Annulation de l'attribution de travaux de sécurisation Fedasil : double défaut de motivation — décision injustifiée d'interroger le requérant mais pas l'adjudicataire, et motivation insuffisante du rejet de la justification des prix
Le Conseil d'État annule l'attribution de travaux de sécurisation d'un bâtiment Fedasil à Bruxelles pour deux raisons liées : la décision de demander une justification des prix au requérant mais pas à l'adjudicataire (dont le prix total ne différait que de 2.060 €) n'était pas valablement motivée, d'autant que le prix total du requérant ne dépassait pas le seuil de 15 % ; et le rapport d'attribution se limitait à une formule générale sans prendre substantiellement position sur les éléments concrets de justification — une motivation a posteriori dans le mémoire en réponse ne peut remédier à ce défaut.
Que s'est-il passé ?
La Régie des Bâtiments lance une procédure ouverte pour des travaux de sécurisation d'un bâtiment Fedasil à Bruxelles, avec le prix comme seul critère.
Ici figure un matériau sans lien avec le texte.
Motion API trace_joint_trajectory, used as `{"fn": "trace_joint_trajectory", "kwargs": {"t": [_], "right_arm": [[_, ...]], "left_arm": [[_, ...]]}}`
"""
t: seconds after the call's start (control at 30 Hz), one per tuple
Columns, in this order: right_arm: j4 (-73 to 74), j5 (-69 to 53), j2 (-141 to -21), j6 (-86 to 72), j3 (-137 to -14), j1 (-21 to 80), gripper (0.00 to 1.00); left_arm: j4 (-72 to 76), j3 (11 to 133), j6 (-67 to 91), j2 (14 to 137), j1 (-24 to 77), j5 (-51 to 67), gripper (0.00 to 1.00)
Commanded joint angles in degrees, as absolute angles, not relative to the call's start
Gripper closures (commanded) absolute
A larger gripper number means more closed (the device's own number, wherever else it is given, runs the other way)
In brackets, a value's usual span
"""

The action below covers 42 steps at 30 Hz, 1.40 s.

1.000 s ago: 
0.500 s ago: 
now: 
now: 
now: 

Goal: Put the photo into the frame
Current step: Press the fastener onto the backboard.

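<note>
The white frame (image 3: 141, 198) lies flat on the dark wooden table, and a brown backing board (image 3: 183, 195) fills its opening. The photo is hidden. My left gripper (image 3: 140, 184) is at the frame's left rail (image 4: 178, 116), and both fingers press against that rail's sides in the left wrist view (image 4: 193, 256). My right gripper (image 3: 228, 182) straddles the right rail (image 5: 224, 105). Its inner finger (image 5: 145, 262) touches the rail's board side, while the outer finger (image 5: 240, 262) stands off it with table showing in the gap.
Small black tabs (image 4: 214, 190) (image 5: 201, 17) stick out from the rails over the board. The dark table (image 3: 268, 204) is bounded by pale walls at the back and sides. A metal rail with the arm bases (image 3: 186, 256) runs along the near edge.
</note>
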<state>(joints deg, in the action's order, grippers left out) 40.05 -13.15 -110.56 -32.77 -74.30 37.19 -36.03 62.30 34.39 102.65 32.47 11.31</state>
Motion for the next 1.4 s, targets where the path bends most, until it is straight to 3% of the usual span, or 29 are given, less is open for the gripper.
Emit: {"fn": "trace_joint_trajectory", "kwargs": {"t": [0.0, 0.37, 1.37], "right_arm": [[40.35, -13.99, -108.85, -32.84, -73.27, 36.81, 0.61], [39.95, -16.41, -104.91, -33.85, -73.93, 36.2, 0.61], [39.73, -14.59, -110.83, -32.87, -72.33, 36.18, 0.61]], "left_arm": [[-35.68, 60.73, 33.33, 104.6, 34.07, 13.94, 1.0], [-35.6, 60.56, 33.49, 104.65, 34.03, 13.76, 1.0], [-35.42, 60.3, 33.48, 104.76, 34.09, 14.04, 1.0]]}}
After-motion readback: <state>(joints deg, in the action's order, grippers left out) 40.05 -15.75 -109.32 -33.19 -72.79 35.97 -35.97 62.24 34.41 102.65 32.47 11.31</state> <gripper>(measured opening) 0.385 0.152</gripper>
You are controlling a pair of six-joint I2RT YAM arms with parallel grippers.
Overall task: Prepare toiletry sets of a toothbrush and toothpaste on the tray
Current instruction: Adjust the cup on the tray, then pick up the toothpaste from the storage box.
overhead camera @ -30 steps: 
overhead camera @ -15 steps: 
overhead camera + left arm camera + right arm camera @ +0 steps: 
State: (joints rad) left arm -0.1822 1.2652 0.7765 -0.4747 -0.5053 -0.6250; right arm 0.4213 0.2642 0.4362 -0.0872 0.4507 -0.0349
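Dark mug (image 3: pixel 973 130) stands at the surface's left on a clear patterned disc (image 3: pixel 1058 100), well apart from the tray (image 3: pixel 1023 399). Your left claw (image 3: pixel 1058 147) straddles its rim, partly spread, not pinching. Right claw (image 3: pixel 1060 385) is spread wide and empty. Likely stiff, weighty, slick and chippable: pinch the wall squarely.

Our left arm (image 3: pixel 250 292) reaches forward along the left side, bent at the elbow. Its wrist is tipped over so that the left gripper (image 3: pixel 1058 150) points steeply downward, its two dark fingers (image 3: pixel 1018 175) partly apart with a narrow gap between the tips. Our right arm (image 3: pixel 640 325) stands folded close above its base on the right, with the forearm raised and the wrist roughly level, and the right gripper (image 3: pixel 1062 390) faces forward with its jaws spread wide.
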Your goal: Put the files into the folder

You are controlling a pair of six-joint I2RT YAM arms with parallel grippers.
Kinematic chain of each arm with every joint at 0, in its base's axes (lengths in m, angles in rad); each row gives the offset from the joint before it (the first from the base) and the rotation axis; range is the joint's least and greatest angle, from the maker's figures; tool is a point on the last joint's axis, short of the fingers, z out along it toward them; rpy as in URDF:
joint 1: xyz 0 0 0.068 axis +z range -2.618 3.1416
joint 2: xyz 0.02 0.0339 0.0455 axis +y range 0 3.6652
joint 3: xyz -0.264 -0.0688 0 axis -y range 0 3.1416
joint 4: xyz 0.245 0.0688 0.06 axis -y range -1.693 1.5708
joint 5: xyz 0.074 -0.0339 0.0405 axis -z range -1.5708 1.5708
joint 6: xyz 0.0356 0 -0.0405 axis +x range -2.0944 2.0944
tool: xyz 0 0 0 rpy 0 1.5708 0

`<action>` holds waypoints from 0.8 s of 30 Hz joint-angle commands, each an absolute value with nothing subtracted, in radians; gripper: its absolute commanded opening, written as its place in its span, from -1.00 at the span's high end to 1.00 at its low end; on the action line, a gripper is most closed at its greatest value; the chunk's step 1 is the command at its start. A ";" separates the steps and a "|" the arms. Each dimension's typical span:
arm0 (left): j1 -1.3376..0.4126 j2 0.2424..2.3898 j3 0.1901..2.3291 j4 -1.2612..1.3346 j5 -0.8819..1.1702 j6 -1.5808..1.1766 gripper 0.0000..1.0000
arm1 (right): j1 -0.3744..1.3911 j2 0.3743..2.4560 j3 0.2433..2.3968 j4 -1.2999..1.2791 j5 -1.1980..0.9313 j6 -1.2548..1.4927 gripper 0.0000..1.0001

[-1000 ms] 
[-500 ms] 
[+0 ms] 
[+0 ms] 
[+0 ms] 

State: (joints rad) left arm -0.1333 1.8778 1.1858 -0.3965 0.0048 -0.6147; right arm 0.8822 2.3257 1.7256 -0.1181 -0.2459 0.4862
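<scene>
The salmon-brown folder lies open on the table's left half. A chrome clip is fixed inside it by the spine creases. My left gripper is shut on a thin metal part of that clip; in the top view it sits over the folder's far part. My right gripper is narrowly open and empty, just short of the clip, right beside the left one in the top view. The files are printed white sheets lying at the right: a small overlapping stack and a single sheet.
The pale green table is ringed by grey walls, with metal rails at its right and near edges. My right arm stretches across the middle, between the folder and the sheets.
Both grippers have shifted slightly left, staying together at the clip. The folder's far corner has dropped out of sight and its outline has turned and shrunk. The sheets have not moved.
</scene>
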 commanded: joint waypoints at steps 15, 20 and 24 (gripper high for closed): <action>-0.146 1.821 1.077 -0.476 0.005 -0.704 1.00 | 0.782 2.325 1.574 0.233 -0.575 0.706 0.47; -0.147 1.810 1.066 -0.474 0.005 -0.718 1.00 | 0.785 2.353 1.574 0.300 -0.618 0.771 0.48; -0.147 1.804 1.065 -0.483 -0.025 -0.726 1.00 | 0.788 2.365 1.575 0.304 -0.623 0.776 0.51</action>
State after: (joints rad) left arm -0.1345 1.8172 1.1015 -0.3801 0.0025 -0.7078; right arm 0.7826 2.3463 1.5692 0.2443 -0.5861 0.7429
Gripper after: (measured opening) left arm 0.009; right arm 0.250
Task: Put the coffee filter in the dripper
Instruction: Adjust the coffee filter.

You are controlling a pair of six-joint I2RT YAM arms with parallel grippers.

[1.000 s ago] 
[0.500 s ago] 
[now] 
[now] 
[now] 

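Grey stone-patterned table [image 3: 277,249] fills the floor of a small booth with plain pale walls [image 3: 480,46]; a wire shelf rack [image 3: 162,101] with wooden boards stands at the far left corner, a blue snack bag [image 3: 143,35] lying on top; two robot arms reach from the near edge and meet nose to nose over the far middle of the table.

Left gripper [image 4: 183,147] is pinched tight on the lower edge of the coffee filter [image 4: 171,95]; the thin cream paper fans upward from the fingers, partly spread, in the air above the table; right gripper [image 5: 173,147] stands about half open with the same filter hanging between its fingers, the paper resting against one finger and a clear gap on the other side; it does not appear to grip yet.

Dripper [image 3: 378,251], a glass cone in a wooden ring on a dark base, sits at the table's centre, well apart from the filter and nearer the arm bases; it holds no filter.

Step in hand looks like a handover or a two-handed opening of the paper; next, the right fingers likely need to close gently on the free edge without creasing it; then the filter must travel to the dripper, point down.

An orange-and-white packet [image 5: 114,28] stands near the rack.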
Onze soumissionnaires participent. Trois, dont le requérant B.B.A. (69.978 € TVA comprise), sont interrogés sur des prix unitaires apparemment anormaux. L'adjudicataire D. (72.162 € TVA comprise — seulement 2.060 € de plus) n'est pas interrogé. B.B.A. fournit une justification détaillée par poste incluant méthode de travail, matériaux (contreplaqué à 14,5 €/m²), personnel et planning. Le rapport d'attribution résume la justification et conclut par une formule générale que les éléments 'ne sont pas de nature à expliquer les prix unitaires anormaux'. Le Conseil constate deux vices : (1) le prix total de B.B.A. ne dépassait pas le seuil de 15 % de l'article 36 § 4, rendant la base d'interrogation invalide ; et (2) l'évaluation de la justification est une simple formule générale sans engagement substantiel avec les éléments concrets. Des motifs concrets n'ont été fournis que dans le mémoire en réponse — motivation a posteriori inadmissible. Attribution annulée.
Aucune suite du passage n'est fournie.